DESCRIPTION OF THE TASK: Without including any images, please transcribe all the lines below exactly.

DATA:

========================================

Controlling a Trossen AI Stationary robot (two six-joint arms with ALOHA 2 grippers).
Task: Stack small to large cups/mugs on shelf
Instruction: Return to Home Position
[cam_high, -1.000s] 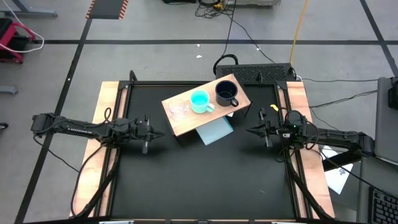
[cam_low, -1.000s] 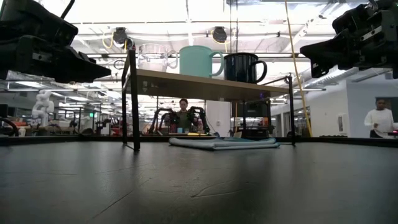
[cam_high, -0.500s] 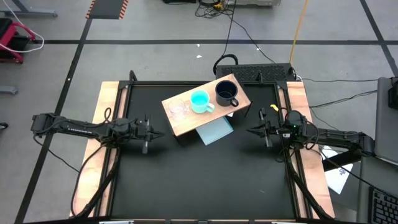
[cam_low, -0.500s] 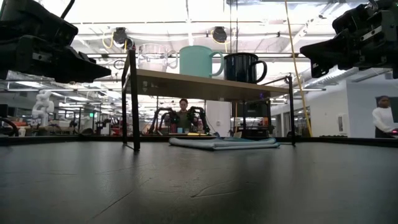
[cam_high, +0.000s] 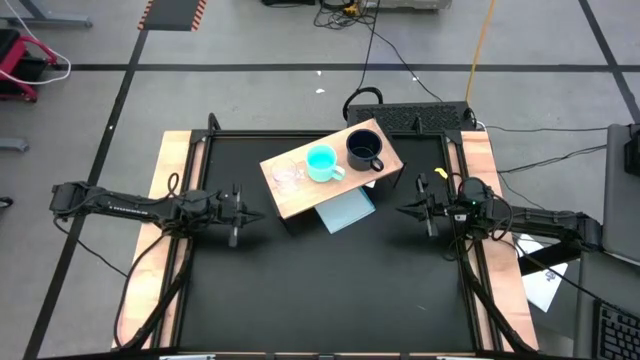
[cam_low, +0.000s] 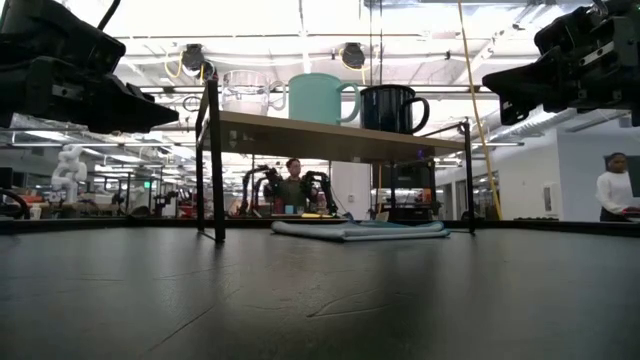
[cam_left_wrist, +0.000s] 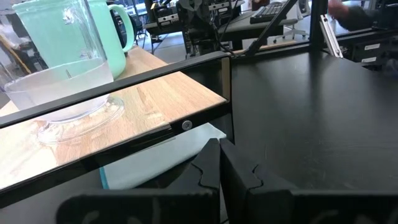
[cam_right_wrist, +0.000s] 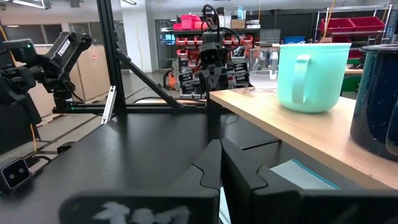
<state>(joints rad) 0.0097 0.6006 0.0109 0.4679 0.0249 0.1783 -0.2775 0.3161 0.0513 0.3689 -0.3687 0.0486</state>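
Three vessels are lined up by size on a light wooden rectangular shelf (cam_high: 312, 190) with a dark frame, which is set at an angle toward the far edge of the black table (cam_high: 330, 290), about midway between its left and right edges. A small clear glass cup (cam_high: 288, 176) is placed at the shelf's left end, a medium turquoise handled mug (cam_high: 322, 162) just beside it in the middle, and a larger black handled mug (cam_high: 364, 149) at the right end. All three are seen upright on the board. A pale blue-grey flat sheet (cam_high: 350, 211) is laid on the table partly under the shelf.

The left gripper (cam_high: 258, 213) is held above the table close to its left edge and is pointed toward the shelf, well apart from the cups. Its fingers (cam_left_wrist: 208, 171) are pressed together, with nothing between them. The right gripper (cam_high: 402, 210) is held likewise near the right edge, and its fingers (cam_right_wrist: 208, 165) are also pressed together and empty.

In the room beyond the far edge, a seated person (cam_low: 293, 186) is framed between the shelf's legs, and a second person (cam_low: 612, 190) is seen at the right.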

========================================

SOLVED PROBLEM:
Controlling a Trossen AI Stationary robot (two six-joint arms with ALOHA 2 grippers).
Task: Stack small to large cups/mugs on shelf
Instruction: Return to Home Position
[cam_high, -1.000s] 
[cam_low, -1.000s] 
[cam_high, -0.500s] 
[cam_low, -0.500s] 
[cam_high, +0.000s] 
[cam_low, +0.000s] 
[cam_left_wrist, +0.000s] 
[cam_right_wrist, +0.000s] 
<state>(joints rad) 0.0097 0.6006 0.0109 0.4679 0.0249 0.1783 -0.2775 0.3161 0.0513 0.3689 -0.3687 0.0486</state>
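Three vessels are lined up by size on a light wooden rectangular shelf (cam_high: 312, 190) with a dark frame, which is set at an angle toward the far edge of the black table (cam_high: 330, 290), about midway between its left and right edges. A small clear glass cup (cam_high: 288, 176) is placed at the shelf's left end, a medium turquoise handled mug (cam_high: 322, 162) just beside it in the middle, and a larger black handled mug (cam_high: 364, 149) at the right end. All three are seen upright on the board. A pale blue-grey flat sheet (cam_high: 350, 211) is laid on the table partly under the shelf.

The left gripper (cam_high: 258, 213) is held above the table close to its left edge and is pointed toward the shelf, well apart from the cups. Its fingers (cam_left_wrist: 208, 171) are pressed together, with nothing between them. The right gripper (cam_high: 402, 210) is held likewise near the right edge, and its fingers (cam_right_wrist: 208, 165) are also pressed together and empty.

In the room beyond the far edge, a seated person (cam_low: 293, 186) is framed between the shelf's legs, and a second person (cam_low: 612, 190) is seen at the right.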

This concludes the response.